**YOUR ASSIGNMENT**
Exact repetition is required: reproduce every line of the data.

**STORED DATA**
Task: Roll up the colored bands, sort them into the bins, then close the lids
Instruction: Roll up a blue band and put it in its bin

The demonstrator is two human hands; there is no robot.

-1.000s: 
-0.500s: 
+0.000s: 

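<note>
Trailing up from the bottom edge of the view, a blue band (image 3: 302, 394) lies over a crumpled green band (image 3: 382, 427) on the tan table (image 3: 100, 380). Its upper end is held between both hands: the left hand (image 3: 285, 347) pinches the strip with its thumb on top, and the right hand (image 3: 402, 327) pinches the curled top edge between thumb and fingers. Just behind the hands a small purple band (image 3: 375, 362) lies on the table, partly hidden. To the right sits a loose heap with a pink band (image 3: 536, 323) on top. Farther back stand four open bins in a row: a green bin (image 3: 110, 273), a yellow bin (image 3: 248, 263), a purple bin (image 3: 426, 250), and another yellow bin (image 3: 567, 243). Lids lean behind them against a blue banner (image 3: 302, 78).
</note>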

**RESULT FOR THIS EXERCISE**
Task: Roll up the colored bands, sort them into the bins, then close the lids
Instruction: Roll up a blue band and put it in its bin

The demonstrator is two human hands; there is no robot.

-1.000s: 
-0.500s: 
+0.000s: 

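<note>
Trailing up from the bottom edge of the view, a blue band (image 3: 302, 394) lies over a crumpled green band (image 3: 382, 427) on the tan table (image 3: 100, 380). Its upper end is held between both hands: the left hand (image 3: 285, 347) pinches the strip with its thumb on top, and the right hand (image 3: 402, 327) pinches the curled top edge between thumb and fingers. Just behind the hands a small purple band (image 3: 375, 362) lies on the table, partly hidden. To the right sits a loose heap with a pink band (image 3: 536, 323) on top. Farther back stand four open bins in a row: a green bin (image 3: 110, 273), a yellow bin (image 3: 248, 263), a purple bin (image 3: 426, 250), and another yellow bin (image 3: 567, 243). Lids lean behind them against a blue banner (image 3: 302, 78).
</note>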

The response to this exercise is now complete.